I founded Conversations in Color on one foundational idea: conversation. Not performance. Not spectacle. Conversation.

That work began with something I had always felt naturally drawn to, sitting down and talking with Black men. What started as a podcast eventually became the Black Men Matter series of The Male Perspective, a body of work that has now spanned more than seven years of episodes, stories, and lived perspectives.

For as long as I can remember, that space has felt both comfortable and purposeful to me. It is where I have listened, questioned, and documented voices that public narratives too often flatten. It is also where I have faced some of the most pointed criticism of my life, not because the work lacked value, but because many people could only interpret the optics of it through one or two narrow boxes shaped by their own assumptions.

That kind of pressure does something to you. It can make you withdraw. It can make you question yourself. It can tempt you to squeeze into whatever version of yourself makes others more comfortable with your presence.

But I kept returning to one question: if I had done that, what would have been lost?

Would there now be a growing historical archive of Black male voices for future generations to encounter?

Would there be hundreds of documented conversations showing Black men not only through struggle, but through intellect, leadership, fatherhood, entrepreneurship, creativity, and reflection?

Would future viewers be able to see Black men in the twenty-first century, educators, business owners, activists, fathers, husbands, brothers, speaking in their own words rather than always being interpreted through someone else’s lens?

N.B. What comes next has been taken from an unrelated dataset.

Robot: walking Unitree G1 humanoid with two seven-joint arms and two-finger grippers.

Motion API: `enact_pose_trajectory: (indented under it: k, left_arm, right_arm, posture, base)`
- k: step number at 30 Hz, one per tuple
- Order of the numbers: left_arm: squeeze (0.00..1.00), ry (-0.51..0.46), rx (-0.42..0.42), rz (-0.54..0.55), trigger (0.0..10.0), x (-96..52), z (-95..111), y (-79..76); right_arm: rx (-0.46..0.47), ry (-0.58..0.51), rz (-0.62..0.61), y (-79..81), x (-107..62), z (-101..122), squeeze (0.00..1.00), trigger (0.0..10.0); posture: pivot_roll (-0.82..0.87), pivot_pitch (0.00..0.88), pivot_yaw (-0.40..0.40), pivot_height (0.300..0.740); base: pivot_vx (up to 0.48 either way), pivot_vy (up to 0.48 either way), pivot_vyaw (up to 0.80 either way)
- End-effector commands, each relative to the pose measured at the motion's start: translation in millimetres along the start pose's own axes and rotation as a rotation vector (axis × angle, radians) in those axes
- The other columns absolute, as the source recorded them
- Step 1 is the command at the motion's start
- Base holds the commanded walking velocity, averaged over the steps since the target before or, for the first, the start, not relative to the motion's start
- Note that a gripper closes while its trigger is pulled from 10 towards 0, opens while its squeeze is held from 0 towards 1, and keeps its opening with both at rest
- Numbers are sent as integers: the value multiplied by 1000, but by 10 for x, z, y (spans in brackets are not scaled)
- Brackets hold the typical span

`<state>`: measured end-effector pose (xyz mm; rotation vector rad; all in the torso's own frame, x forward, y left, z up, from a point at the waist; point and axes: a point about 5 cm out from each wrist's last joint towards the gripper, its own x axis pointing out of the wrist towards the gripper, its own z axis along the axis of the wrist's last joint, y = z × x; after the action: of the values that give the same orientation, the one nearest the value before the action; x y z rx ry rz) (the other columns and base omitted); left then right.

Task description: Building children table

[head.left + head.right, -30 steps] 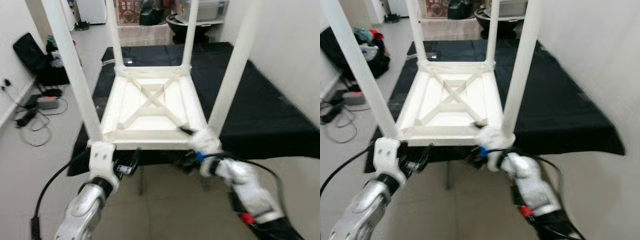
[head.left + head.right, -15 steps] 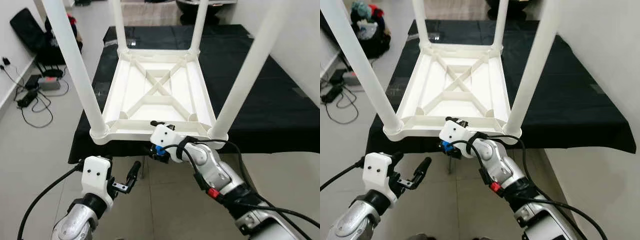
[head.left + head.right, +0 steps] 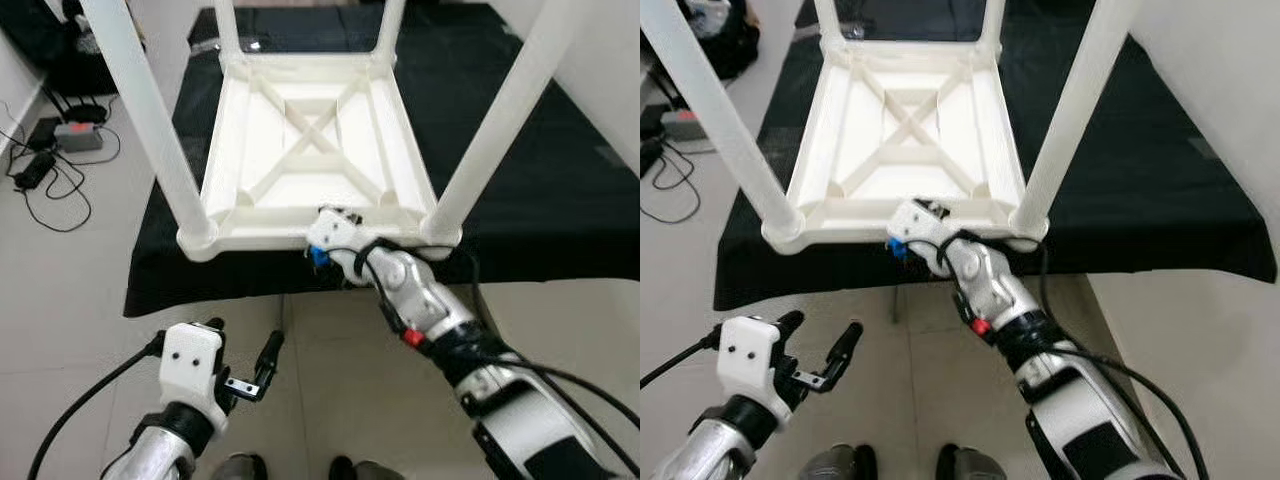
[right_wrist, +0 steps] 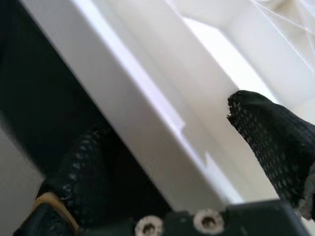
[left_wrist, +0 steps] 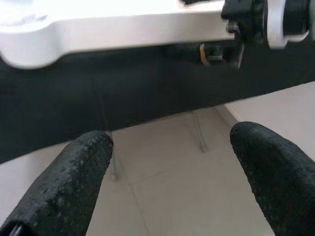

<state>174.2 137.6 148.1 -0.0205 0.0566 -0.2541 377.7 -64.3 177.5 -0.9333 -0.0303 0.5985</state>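
Now the right gripper (image 3: 335,222) straddles the upturned table (image 3: 310,150)'s near rim crosswise, fingers parted around it, while the left gripper (image 3: 262,362) hangs open, empty, well below.

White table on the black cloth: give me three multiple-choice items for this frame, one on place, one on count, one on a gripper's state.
1. Where is the right gripper?
A. At the near edge of the white table
B. On the floor cables
C. Around a far leg

2. How many table legs stand upward?
A. Two
B. Three
C. Four

3. How does the left gripper stand?
A. Shut on a leg
B. Open, holding nothing
C. Shut on the cloth

Answers:
1. A: the right gripper straddles the near rim of the white table, which lies upside down on the black cloth; the right wrist view shows one finger inside the rim and one outside.
2. C: four legs rise from the corners, such as the near left leg.
3. B: the left gripper hangs over the floor below the table, fingers spread apart.
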Motion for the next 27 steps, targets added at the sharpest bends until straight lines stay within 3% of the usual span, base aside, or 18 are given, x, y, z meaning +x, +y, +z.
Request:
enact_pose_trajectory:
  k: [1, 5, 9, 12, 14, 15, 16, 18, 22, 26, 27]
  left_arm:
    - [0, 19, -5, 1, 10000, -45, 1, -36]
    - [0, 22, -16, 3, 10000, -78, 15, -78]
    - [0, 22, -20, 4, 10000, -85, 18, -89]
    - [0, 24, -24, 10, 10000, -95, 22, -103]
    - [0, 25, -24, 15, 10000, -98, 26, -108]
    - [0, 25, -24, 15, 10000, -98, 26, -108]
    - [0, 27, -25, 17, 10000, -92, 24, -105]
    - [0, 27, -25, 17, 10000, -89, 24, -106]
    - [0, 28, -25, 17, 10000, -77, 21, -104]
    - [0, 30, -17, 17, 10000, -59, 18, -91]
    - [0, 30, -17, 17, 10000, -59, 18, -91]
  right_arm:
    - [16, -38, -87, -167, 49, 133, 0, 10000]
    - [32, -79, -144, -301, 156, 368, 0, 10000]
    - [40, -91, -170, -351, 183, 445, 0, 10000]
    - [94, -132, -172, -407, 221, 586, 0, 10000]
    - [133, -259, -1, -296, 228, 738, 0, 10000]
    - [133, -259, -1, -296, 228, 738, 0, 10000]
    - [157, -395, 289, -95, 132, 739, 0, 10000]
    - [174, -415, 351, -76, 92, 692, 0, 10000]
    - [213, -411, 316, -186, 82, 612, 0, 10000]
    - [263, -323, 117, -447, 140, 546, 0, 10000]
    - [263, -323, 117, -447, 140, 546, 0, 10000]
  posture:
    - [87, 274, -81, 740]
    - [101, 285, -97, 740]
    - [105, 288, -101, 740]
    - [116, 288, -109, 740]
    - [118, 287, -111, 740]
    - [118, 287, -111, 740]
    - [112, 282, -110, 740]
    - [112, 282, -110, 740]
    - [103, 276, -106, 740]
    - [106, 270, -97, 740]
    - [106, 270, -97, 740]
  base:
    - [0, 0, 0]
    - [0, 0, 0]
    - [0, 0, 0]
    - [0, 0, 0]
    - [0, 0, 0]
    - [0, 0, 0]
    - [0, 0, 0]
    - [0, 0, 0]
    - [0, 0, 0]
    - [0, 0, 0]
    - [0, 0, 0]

That archive exists because I did not stop when others lacked the language for what I was building.

Graphic featuring a hand holding a pen with a quote from Lana Reid about people renaming what they do not understand

Would it be easier to do work that looks more familiar to the masses? Of course. Familiarity creates fewer questions and less resistance. It would have allowed me to fit in. But ease and purpose are not always aligned.

History is consistent on that point.

Nikola Tesla was viewed as eccentric before his ideas became foundational to modern life. Jean-Michel Basquiat was overlooked for years before his work helped redefine contemporary art. Even human flight was once dismissed as impossible until someone refused to accept that impossibility as final.

Innovation rarely begins inside public comfort. Purpose rarely arrives wearing a familiar uniform.

Sometimes the most difficult part of the work is not doing it. It is remaining faithful to it while others insist on misunderstanding it.

Not everything meaningful arrives in a form people immediately know how to applaud or feel comfortable with.

Some work arrives quietly. Some work arrives differently. Some work arrives without permission.

And sometimes the only responsible thing to do is keep building according to your calling, not according to what other people choose to call you.